#### [Task brief]
For this exercise, output the line containing "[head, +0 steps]" and every line after it through the end of the records, exactly, and no other line.
-- Opening Marker --
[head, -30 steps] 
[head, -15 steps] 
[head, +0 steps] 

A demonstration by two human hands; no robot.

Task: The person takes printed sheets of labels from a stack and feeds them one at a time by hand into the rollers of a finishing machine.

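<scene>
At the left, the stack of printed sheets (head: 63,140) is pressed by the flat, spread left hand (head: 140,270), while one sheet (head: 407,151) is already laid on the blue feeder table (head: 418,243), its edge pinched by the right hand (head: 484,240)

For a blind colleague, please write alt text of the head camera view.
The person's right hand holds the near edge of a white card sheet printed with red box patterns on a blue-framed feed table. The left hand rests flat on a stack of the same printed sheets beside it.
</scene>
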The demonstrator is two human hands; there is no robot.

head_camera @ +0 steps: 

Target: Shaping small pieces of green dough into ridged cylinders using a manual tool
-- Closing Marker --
#### [Solution to the problem]
[head, +0 steps] 

A demonstration by two human hands; no robot.

Task: The person takes printed sheets of labels from a stack and feeds them one at a time by hand into the rollers of a finishing machine.

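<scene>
At the left, the stack of printed sheets (head: 63,140) is pressed by the flat, spread left hand (head: 140,270), while one sheet (head: 407,151) is already laid on the blue feeder table (head: 418,243), its edge pinched by the right hand (head: 484,240)

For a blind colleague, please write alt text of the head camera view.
The person's right hand holds the near edge of a white card sheet printed with red box patterns on a blue-framed feed table. The left hand rests flat on a stack of the same printed sheets beside it.
</scene>
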The demonstrator is two human hands; there is no robot.

head_camera @ +0 steps: 

Target: Shaping small pieces of green dough into ridged cylinders using a manual tool

The exercise is done, with nothing more to add.